Things must change, and they must change now! As an immediate program of action, we put forward the following points, which we encourage anyone to fight for within the ILWU:
- Government out of union business, no imposed contracts or forced arbitration—it’s up to the unions to fight freely and not under the grip of the Canadian capitalist state. To hell with the government’s labour code!
- Abolish the tier system—all ILWU members must be made permanent and paid at the same rate!
- Automation should benefit the workers, not the bosses!

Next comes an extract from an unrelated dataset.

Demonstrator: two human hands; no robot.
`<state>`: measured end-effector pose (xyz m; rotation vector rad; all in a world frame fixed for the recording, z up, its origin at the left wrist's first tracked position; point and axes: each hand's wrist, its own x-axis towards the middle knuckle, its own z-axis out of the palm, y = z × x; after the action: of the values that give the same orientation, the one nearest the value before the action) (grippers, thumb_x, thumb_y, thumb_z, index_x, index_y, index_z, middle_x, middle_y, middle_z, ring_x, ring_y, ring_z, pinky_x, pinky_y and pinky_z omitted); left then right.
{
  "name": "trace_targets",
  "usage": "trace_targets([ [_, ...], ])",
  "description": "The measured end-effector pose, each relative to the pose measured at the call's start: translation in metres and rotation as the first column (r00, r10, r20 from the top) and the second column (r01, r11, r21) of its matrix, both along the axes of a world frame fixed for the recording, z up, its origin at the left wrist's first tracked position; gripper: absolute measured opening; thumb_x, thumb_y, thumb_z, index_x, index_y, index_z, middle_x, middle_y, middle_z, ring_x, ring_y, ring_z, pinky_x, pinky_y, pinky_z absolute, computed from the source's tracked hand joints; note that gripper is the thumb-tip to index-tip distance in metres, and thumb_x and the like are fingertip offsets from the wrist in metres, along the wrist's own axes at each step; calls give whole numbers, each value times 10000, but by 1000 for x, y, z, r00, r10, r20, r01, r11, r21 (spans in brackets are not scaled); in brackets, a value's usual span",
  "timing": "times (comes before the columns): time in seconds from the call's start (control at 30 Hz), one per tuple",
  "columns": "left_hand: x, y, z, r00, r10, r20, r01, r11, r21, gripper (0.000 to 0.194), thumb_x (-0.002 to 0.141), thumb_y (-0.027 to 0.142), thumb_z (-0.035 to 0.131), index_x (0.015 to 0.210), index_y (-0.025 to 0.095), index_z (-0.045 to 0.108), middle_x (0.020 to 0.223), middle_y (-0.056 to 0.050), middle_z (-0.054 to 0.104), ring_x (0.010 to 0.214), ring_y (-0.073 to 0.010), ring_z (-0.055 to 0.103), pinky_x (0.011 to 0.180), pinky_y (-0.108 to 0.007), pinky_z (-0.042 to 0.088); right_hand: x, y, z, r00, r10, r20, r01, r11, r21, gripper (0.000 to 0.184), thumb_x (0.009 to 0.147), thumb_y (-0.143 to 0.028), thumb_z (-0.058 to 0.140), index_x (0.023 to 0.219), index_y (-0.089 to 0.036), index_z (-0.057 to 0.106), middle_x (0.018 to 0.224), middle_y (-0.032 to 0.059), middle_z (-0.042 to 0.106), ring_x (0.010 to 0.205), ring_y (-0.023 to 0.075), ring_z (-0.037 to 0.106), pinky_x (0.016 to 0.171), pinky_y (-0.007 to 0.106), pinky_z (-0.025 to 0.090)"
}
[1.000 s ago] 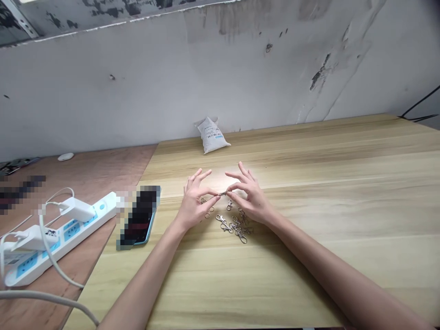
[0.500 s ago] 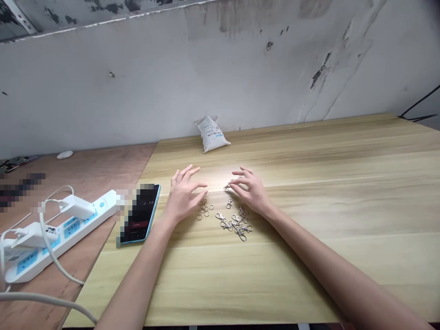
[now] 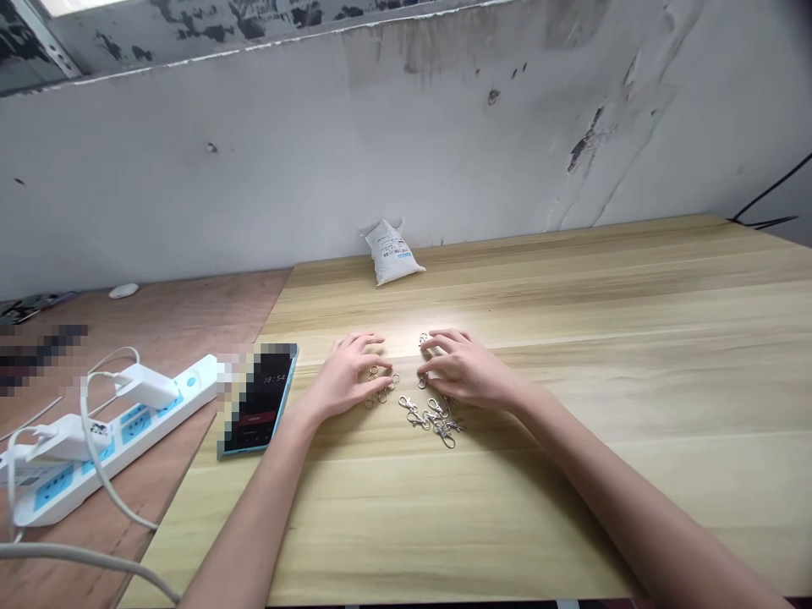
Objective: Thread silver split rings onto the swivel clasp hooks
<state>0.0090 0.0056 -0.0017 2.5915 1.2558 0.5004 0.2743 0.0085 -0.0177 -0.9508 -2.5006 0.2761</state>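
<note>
My left hand (image 3: 352, 374) is at the small metal rings (image 3: 382, 396), palm down, its thumb tip beside one of them. Its fingers are curved and apart, with nothing visibly gripped. Opposite it, my right hand (image 3: 466, 370) has its fingertips closed at a silver swivel clasp (image 3: 422, 382), partly covered by the fingers. Another silver clasp (image 3: 423, 339) lies by the outer fingertips of that hand. A loose pile of swivel clasps (image 3: 437, 416) lies on the wooden tabletop (image 3: 539, 507) nearer me, partly under my right hand.
A phone (image 3: 263, 397) lies left of my left hand. Beyond the hands, a white plastic packet (image 3: 393, 254) stands near the wall. On the brown surface at left are a power strip (image 3: 120, 448) with white chargers and cables, and a white oval object (image 3: 123, 290).
My right hand has let go of one clasp, now on the table, and moved nearer me to another. My left hand has lowered towards the rings, its fingers less spread.
</note>
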Motion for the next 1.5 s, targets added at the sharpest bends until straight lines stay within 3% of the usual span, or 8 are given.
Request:
trace_targets([
  [0.13,9,-1,-6,998,-61,8,61,996,62,146,867,364,651,950,291,746,1272,-53,614,1283,-279,457,1047,-529,372,-8,-1,-5,1000,11,-15,-10,996,87,109,874,-277,650,889,-294,757,1037,47,690,1130,254,545,941,434,411],
  [0.27,15,0,-12,997,-76,3,75,987,139,123,873,333,648,875,270,754,1215,-45,653,1230,-271,501,1014,-499,394,-19,-2,-6,1000,10,25,-14,983,181,177,891,-203,597,789,-229,739,942,56,703,1033,240,567,937,420,392],
  [0.5,23,-2,-13,997,-77,-11,78,976,201,204,931,243,548,875,258,743,1201,-43,671,1204,-256,530,980,-454,422,-23,-5,-3,998,-53,39,48,992,117,151,835,-176,618,705,-211,686,873,53,674,958,224,566,930,402,388],
  [0.73,27,-5,-7,996,-61,65,50,987,154,202,958,241,491,950,232,693,1015,-30,740,1068,-214,599,987,-427,388,-8,-5,3,999,-24,41,21,996,86,165,842,-266,652,693,-244,718,838,16,688,892,201,572,897,390,387],
  [0.97,27,-4,-8,989,-64,130,42,985,165,106,892,223,599,853,240,697,860,3,755,970,-210,620,967,-426,366,-22,-16,16,964,-64,259,3,974,228,272,851,-129,566,625,-221,687,688,41,656,798,214,557,980,414,345],
  [1.17,31,-7,-11,974,-69,214,48,994,101,71,811,151,650,790,220,650,936,-5,755,1068,-224,616,976,-429,390,-31,-15,8,944,-150,293,40,937,348,311,865,-88,493,638,-206,670,650,54,648,733,209,545,1013,415,313],
  [1.3,30,-6,-13,967,-64,247,51,997,60,87,786,133,671,756,210,643,843,-8,731,1002,-213,632,955,-409,422,-29,-12,4,951,-155,266,60,941,334,290,875,-94,494,647,-191,646,654,43,648,714,194,552,979,390,330],
  [1.5,28,-6,-13,952,66,299,-64,998,-17,52,821,235,696,792,216,658,872,-4,714,905,-192,644,929,-390,465,-29,-14,6,969,-162,186,117,966,232,173,807,-74,545,694,-184,615,670,27,661,694,172,563,905,356,360],
])
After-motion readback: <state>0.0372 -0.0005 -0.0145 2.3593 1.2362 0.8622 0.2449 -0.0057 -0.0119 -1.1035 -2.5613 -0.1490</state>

For a shorter workweek at no loss in pay!
- All port workers must be in the union—organize the unorganized!
- No illusions in any of the bosses’ parties—Liberals or Conservatives. NDP MPs claim to oppose attacks on ILWU bargaining rights, but if they are serious they should end their corridor coalition and let the Liberal government fall!
- Rally all of labour and the oppressed to back the ILWU!
- For a genuine class-struggle leadership of the unions!